Distributing Volume Replicas for High Availability & Disaster Recovery Using LINSTOR

LINSTOR® has supported using auxiliary node properties to fine tune LINSTOR’s logic for where in the cluster LINSTOR should place DRBD® volume replicas when you don’t explicitly name nodes. The auxiliary properties, also known as “AuxProps”, are key value pairs placed on nodes in a LINSTOR cluster. When you combine auxiliary node properties with LINSTOR options such as --replcas-on-same and --replicas-on-different, you can influence the automatic placement strategies of volume replicas for your DRBD devices.

Depending on the topology of a LINSTOR cluster and an organization’s high availability (HA) and disaster recovery (DR) requirements, these settings might play a crucial role in whether or not the cluster’s replication is in compliance with policies that might govern those practices.

A colleague, Ryan Ronnander, explained how you could use LINSTOR’s auxiliary node properties to configure automatic placement of replicas spanning multiple Availability Zones in a blog post using the aforementioned --replicas-on-different option. Ryan’s blog is a must read if you’re unfamiliar with the aforementioned LINSTOR options, and will help to understand the new option we’re about to delve into.

This blog post introduces a LINSTOR option, --x-replicas-on-different, that expands LINSTOR’s automatic placement options to give you more flexibility and control. This new option allows users to effectively tell LINSTOR, “I want $X replicas of a resource created in each different $Y“, where $Y is a key value pair you’ve assigned to your LINSTOR satellite nodes.
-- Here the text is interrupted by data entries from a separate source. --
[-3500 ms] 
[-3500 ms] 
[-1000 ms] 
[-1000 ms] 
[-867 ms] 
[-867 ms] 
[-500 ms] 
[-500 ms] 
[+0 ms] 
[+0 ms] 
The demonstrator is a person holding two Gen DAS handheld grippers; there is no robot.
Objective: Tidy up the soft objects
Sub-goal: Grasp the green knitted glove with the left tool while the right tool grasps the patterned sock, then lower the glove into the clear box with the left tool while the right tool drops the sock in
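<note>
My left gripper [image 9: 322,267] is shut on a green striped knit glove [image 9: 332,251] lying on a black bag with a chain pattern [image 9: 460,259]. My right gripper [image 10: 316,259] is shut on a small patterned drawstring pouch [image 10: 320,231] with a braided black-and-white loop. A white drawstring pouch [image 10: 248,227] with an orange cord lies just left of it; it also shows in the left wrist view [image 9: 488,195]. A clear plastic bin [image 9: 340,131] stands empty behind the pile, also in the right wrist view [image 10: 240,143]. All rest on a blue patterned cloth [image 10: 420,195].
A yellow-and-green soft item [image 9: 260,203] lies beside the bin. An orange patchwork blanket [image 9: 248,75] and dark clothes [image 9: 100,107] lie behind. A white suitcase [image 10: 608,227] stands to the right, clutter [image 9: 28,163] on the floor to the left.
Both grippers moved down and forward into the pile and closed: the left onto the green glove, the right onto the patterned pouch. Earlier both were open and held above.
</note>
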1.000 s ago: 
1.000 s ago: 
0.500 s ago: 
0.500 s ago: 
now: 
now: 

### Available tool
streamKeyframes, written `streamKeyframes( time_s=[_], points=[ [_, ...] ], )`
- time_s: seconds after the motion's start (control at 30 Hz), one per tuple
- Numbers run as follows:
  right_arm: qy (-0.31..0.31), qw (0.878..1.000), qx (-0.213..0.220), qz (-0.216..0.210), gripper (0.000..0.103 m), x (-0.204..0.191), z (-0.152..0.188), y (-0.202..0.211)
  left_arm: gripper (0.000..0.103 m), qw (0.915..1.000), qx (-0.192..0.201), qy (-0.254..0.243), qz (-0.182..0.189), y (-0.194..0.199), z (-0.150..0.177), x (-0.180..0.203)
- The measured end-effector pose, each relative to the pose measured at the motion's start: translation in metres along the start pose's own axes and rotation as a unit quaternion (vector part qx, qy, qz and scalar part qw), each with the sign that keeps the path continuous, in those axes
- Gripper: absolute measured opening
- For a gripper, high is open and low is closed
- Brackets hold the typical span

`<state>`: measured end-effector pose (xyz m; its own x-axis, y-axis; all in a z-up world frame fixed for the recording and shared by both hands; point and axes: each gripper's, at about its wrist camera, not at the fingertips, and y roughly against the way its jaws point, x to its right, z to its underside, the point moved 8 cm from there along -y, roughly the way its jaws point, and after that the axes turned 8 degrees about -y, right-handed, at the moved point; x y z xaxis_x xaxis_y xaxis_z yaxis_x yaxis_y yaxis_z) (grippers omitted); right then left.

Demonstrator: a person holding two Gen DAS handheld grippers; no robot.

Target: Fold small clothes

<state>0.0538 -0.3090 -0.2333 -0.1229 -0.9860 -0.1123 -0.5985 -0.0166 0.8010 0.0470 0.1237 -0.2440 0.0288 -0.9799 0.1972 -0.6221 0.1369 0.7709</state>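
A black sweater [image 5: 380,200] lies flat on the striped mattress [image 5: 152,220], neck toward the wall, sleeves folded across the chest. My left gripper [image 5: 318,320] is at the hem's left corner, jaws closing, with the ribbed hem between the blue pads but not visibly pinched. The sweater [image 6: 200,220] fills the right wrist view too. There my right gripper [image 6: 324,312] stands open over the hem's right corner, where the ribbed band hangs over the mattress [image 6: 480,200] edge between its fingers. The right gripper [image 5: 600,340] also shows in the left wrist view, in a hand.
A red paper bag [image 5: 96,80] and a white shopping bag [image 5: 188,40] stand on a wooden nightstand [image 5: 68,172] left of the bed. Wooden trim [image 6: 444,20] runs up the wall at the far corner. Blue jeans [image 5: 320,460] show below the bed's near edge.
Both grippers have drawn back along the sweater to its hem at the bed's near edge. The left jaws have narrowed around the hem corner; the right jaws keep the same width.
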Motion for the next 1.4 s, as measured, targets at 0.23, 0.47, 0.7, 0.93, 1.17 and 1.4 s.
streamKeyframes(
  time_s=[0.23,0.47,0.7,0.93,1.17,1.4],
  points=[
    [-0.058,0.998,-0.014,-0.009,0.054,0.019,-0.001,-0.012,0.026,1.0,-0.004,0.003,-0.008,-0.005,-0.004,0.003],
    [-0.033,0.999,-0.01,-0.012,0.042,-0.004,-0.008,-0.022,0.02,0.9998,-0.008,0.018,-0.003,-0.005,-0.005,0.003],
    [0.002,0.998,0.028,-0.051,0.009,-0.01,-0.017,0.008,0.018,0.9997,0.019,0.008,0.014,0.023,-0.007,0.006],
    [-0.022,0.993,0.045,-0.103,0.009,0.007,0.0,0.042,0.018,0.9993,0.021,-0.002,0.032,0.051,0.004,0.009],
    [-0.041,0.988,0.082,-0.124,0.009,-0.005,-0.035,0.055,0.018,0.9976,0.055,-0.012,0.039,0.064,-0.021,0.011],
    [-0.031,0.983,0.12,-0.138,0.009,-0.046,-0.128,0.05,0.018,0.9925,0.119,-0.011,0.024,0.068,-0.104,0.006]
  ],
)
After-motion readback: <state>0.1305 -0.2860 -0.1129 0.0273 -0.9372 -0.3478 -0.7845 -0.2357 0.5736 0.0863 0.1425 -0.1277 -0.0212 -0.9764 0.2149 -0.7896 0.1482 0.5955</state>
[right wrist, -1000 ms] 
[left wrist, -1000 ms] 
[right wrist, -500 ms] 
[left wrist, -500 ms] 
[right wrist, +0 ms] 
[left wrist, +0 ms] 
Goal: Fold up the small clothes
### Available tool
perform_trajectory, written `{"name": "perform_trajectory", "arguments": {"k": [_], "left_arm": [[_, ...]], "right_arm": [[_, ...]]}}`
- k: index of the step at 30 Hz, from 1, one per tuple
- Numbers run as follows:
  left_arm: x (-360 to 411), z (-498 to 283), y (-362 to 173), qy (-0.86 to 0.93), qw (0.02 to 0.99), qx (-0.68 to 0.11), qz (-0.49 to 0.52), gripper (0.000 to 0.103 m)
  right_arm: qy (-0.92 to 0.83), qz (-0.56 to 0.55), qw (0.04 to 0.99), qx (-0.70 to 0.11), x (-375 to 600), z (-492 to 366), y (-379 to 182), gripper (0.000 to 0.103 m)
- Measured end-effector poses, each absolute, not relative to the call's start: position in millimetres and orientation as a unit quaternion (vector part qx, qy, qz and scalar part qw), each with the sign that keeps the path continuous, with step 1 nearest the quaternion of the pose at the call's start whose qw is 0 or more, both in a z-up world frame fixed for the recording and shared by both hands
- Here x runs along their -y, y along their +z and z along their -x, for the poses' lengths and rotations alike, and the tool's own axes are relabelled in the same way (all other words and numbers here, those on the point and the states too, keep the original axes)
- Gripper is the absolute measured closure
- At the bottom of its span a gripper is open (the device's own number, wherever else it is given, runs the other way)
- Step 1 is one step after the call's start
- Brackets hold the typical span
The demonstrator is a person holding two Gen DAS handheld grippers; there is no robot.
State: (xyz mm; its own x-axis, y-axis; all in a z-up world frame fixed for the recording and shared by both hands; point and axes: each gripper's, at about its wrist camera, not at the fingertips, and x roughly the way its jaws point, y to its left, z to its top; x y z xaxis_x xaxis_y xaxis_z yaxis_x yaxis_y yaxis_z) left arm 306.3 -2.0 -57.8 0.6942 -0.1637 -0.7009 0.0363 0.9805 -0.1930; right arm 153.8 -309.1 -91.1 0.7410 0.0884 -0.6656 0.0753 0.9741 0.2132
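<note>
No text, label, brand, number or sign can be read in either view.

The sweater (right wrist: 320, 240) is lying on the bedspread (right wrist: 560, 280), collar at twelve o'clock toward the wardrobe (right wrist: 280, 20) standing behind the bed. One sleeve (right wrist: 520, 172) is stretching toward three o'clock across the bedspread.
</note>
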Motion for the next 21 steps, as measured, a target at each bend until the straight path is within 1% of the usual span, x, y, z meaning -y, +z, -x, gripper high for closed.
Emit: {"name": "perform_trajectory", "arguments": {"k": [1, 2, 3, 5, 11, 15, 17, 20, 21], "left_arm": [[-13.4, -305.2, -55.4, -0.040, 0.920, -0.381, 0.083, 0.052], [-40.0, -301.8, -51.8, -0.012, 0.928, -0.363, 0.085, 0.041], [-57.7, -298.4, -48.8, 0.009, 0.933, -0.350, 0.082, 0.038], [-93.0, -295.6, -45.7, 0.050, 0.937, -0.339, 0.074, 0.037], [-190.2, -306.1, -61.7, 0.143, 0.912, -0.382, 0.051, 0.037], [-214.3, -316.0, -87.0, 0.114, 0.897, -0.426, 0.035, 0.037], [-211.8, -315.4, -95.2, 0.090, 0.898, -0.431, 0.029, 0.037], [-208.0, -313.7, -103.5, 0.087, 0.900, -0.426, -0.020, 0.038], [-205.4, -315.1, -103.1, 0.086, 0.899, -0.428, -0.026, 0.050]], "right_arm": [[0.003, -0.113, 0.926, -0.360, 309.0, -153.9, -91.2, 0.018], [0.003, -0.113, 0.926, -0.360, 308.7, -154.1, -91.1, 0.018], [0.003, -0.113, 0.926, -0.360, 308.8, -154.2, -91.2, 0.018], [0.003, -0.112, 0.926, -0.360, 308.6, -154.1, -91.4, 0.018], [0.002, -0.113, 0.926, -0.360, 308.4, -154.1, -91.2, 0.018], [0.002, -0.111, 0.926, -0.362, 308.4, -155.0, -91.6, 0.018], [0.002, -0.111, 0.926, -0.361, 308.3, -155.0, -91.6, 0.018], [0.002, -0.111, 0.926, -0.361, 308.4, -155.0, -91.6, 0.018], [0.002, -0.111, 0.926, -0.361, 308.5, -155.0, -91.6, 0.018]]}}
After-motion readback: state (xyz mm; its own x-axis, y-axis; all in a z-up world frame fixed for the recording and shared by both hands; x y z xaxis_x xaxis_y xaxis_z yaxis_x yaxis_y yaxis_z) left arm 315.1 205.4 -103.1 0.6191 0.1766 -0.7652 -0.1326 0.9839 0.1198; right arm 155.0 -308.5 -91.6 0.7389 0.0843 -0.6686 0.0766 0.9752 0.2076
This is useful when you’re trying to support both HA and DR strategies for a storage resource, for example, by creating two replicas in each data center (“X = 2″ and “Y = ‘data center'”).

Learning Through Examples

I believe the option, --x-replicas-on-different, is easier to both describe and understand through example. I will use this section to demonstrate a practical scenario, showing the LINSTOR commands used and their resulting DRBD resource replica distribution, which helps describe this new option.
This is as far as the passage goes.